Le conseiller spécial du chef de l’État en charge des questions stratégiques a surpris plus d’un observateur. A peine vingt-quatre heures après la publication d’un article de presse, le 15 septembre 2022, dévoilant une « tentative de trafic d’influence », Vidiye Tshimanga Tshipanda a vite décidé. A l’extrême : la démission. Un acte rarissime dans la pratique politique en RD Congo.
Quelle que soit la part de vérité de faits sur cette affaire, non moins gravissime, Vidiye Tshimanga aura marqué, dans un sens comme dans un autre, par sa décision, cette mandature du locataire du Palais de la nation. Non contraint à cet effet par une initiative judiciaire, il témoigne que la politique doit rimer avec l’honorabilité et la respectabilité « en acte ». Chapeau bas !
Mais, à l’analyse de la forme et du fond de la correspondance administrative se rapportant à la « Démission du Conseiller Spécial », quelques observations.
De un. La double identité du destinateur. Dans cette correspondance, Vidiye Tshimanga présenté, en haut du document, comme « Conseiller en charge des questions stratégiques », précise, dans le corps du texte, sa « fonction de Conseiller spécial du Chef de l’État ». La différence est de taille. Considérant que, dans la structure du cabinet du chef de l’État, il y a plusieurs catégories de conseillers dont les fonctions n’ont pas les mêmes implications : conseillers spéciaux, conseillers principaux et conseillers.
Par ailleurs, le corps de cette correspondance, rédigée manifestement dans Microsoft Word, accusant une différence de style de justification rompant avec la pratique administrative à la Présidence de la République dont l’alignement des textes se fait à deux niveaux, à savoir : à gauche et à droite.
De deux. L’entête de la correspondance est différente des documents officiels de la Présidence de la République. Même dans l’hypothèse où chaque conseiller spécial aurait la latitude de concevoir son entête, il est nettement lisible, à observer de près, que celle de la correspondance sous-examen ne désigne pas, selon la terminologie consacrée, le cadre de référence, à savoir : la « Présidence de la République » à ne pas confondre avec la « Présidence » comme y indiquée. Dautant plus que la Présidence de la République comprend une pléthore de services. Il ne serait pas inopportun de préciser, à l’entête, « cabinet du chef de l’État » qui aurait permis de relativiser la désignation incomplète du cadre de référence « Présidence ».

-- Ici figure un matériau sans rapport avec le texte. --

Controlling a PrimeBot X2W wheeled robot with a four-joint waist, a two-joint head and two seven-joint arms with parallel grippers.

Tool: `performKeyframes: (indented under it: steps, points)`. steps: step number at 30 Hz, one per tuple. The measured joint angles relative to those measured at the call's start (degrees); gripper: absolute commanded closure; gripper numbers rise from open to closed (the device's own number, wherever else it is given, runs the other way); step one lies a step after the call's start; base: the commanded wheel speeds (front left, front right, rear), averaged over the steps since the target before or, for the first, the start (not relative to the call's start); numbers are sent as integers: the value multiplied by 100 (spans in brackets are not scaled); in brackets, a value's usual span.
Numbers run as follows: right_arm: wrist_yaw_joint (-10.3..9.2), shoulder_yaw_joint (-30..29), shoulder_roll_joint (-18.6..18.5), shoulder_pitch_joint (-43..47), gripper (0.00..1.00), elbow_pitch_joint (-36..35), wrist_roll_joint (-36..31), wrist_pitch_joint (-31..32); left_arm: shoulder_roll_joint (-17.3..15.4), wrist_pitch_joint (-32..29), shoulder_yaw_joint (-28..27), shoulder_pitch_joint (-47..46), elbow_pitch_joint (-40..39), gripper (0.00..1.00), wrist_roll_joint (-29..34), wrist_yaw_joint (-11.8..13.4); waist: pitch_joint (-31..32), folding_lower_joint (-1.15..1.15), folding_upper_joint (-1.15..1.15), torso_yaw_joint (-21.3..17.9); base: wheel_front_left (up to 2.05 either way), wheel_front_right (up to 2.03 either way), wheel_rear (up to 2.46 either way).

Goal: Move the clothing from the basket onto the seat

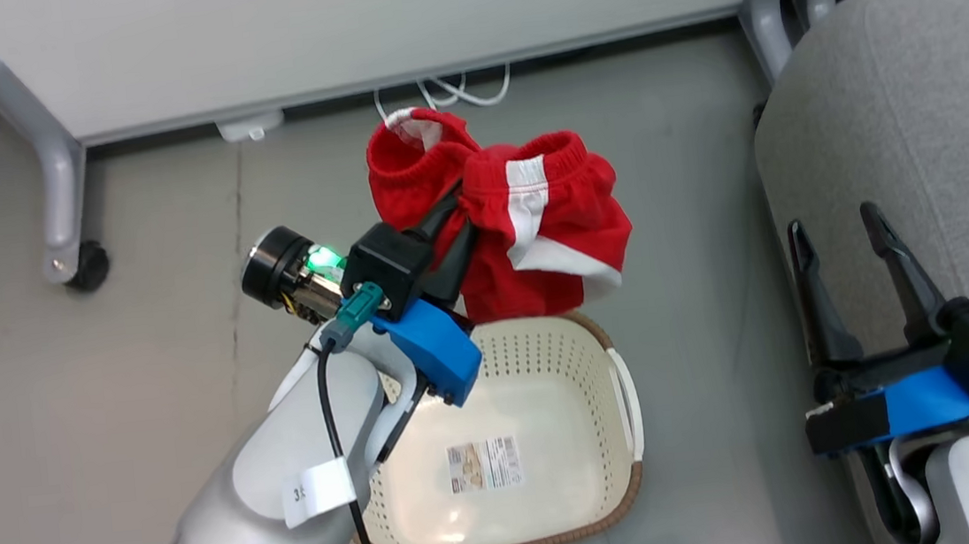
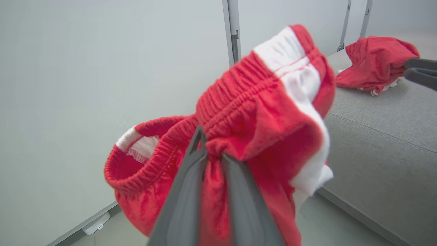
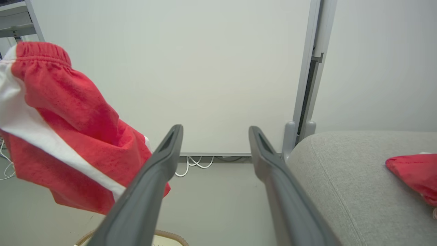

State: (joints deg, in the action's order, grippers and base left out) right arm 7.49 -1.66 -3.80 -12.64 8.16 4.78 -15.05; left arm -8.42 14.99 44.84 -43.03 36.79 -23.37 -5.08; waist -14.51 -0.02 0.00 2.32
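Observation:
My left gripper [image 1: 454, 213] is shut on a red garment with white stripes [image 1: 525, 232], which hangs in the air above the far rim of the cream basket [image 1: 558, 478]. The left wrist view has the cloth [image 2: 259, 116] bunched between the fingers [image 2: 184, 198]. The basket holds no cloth, just a label on its floor. Another red garment [image 2: 374, 63] lies on the grey seat [image 2: 375, 136]; it also shows in the right wrist view [image 3: 414, 172]. My right gripper [image 1: 836, 229] stands open and holds nothing, by the seat's left edge [image 1: 924, 132].
A white panel on grey wheeled legs [image 1: 65, 206] stands behind the basket, with white cables [image 1: 449, 93] on the floor under it. Grey floor lies between basket and seat.

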Motion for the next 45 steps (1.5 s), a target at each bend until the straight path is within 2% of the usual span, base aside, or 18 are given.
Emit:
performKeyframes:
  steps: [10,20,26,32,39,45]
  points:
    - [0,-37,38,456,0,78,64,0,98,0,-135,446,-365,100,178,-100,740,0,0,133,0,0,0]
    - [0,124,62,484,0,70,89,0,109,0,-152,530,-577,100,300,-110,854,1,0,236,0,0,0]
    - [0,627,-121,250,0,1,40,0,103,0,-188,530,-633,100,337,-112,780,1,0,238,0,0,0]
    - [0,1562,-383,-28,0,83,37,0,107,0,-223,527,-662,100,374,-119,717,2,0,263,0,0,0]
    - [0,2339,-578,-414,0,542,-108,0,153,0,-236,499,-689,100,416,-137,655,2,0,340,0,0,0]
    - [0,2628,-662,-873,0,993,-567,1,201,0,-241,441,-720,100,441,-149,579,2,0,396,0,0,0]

De trois. Le démissionnaire ne semble pas accorder, dans cette correspondance, une marge de réaction à son destinataire. Eu égard à la fonction assumée par Vidiye Tshimanga, le plaçant dans une relation de collaboration directe avec le Chef de l’État, la démission renvoie à un « Acte écrit dans lequel on notifie sa volonté (et non pas sa décision) de se démettre ». Ceci met en exergue la loyauté pouvant astreindre, selon le bon vouloir de la hiérarchie, à marcher en violation de sa propre volonté. Ceci ne ressort pas clairement de cette correspondance.
C’est probablement parce qu’il s’agirait d’une démission d’office, c’est-à-dire celle « masquant une révocation ».
En effet, quelques heures plus tôt, la Cellule de communication de la Présidence de la République a rendu public un communiqué d’un ton tranchant : « Toute personne, y compris au sein du Cabinet du Président de la République, dont le comportement avéré aura enfreint la loi, la déontologie de sa fonction ou le règlement dordre intérieur du cabinet présidentiel, subira la rigueur de leurs effets ».
Je continue de douter de l’authenticité de la lettre de démission attribuée à Vidiye Tshimanga, sur la toile. Si c’est prouvé, j’aurai noté que la forme et le fond de cette correspondance administrative plaident peu en faveur de l’observance rigoureuse de précautions scripturales qu’exigerait la fonction dont il a démissionné. En effet, ils tendent à traduire de la précipitation doublée d’un déficit d’attention, susceptibles d’indiquer un pétage de plombs, c’est-à-dire une « perte de contrôle de soi-même », qu’aurait accusé le stratège.
C’est pourtant face à la gravité d’une situation, comme celle dont il est victime, qu’est révélée la force de la froideur suivant les préceptes, notamment, du célébrissime Sun Tzu : « Sois subtil jusqu’à l’invisible ; sois mystérieux jusqu’à l’inaudible alors tu pourras maîtriser le destin de tes adversaires ».